◆ **REQUIRED ACTION**: Everything from the top of the data below through the line with "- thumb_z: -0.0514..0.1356" should be duplicated exactly, and nothing past it.

[[ MATERIAL PROVIDED, beginning ]]

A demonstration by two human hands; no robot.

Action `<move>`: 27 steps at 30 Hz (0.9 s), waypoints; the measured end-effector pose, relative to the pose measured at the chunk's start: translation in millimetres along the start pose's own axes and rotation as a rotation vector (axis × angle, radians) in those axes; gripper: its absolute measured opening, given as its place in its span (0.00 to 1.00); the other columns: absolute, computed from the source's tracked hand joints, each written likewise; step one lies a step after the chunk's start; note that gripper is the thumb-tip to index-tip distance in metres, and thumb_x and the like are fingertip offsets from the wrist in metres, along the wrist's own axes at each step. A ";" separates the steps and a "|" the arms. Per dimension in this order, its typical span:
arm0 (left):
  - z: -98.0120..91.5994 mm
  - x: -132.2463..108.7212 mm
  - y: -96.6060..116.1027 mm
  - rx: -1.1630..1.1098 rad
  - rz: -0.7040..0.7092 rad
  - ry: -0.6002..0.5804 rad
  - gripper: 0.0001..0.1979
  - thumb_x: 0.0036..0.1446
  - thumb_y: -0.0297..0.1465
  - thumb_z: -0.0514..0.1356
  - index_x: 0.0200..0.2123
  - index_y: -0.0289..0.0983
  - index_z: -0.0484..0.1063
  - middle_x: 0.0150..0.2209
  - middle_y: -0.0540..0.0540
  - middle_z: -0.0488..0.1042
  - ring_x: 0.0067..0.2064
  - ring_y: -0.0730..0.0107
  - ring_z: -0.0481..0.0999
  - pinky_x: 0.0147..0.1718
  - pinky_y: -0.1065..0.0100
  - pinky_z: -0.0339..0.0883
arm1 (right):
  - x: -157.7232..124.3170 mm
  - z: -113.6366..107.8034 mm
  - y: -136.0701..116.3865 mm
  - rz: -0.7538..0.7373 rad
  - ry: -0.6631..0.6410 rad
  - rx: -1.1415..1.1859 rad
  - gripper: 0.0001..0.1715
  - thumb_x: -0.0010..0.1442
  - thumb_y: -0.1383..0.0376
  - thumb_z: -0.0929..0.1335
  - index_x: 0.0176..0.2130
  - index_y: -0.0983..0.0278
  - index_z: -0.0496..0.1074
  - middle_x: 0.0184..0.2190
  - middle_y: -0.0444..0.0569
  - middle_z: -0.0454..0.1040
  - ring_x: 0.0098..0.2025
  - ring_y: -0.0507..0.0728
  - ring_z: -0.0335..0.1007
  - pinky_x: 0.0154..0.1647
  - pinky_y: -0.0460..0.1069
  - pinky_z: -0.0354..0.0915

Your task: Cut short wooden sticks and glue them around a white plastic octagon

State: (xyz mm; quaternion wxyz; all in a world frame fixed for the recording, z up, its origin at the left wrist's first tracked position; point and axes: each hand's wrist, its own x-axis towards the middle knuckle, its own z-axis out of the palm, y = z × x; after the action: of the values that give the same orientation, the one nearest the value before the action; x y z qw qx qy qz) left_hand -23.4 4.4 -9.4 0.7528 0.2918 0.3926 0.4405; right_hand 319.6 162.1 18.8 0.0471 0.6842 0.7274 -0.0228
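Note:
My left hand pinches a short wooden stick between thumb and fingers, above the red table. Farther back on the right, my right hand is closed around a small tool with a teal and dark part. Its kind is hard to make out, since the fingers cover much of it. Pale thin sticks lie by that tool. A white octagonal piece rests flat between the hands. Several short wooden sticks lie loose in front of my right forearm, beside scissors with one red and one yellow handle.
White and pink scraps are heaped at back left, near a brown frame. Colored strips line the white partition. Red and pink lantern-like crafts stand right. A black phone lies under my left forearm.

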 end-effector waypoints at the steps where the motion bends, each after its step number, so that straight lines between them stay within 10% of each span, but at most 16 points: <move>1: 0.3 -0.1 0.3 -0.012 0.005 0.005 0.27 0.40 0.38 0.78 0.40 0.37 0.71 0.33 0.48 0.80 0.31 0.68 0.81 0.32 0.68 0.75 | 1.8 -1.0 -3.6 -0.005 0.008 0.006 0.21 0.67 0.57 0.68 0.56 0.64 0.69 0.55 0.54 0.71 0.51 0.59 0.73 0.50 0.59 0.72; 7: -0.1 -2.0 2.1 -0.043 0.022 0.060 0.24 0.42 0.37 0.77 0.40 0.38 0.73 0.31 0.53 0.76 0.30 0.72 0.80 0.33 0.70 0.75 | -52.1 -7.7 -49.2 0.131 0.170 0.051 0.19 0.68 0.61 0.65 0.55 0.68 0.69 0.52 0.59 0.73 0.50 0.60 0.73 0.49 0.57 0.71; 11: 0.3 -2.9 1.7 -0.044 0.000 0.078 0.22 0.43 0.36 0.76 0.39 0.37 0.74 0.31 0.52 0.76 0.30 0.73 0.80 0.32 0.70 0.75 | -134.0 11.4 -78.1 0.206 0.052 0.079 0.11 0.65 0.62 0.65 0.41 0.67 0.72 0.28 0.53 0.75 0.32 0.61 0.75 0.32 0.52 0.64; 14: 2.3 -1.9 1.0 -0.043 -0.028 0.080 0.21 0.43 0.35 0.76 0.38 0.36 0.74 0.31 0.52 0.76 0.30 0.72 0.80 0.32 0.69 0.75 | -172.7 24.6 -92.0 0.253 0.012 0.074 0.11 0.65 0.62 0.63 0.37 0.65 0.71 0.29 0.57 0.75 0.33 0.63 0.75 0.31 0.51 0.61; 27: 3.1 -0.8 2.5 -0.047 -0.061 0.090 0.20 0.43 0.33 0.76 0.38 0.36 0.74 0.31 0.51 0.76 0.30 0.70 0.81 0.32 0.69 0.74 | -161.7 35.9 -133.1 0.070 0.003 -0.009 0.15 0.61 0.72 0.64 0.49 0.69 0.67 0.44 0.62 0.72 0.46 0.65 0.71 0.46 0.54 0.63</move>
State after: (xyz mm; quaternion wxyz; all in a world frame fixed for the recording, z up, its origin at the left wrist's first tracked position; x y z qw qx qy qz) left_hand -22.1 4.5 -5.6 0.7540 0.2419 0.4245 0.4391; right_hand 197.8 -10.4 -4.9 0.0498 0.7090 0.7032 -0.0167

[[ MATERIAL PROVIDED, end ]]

◆ **ANSWER SECTION**:
A demonstration by two human hands; no robot.

Action `<move>`: 27 steps at 30 Hz (0.9 s), waypoints; the measured end-effector pose, relative to the pose measured at the chunk's start: translation in millimetres along the start pose's own axes and rotation as a rotation vector (axis × angle, radians) in those axes; gripper: its absolute measured opening, given as its place in its span (0.00 to 1.00); the other columns: absolute, computed from the source's tracked hand joints, each written likewise; step one lies a step after the chunk's start; note that gripper is the thumb-tip to index-tip distance in metres, and thumb_x and the like are fingertip offsets from the wrist in metres, along the wrist's own axes at each step. A ";" separates the steps and a "|" the arms. Per dimension in this order, its typical span:
arm0 (left):
  - z: -98.0120..91.5994 mm
  - x: -132.2463..108.7212 mm
  - y: -96.6060..116.1027 mm
  - rx: -1.1630..1.1098 rad
  - rz: -0.7040..0.7092 rad
  - ry: -0.6002..0.5804 rad
  - gripper: 0.0001..0.1979
  - thumb_x: 0.0036..0.1446
  - thumb_y: -0.0297..0.1465
  - thumb_z: -0.0514..0.1356

Nothing else remains for the exercise.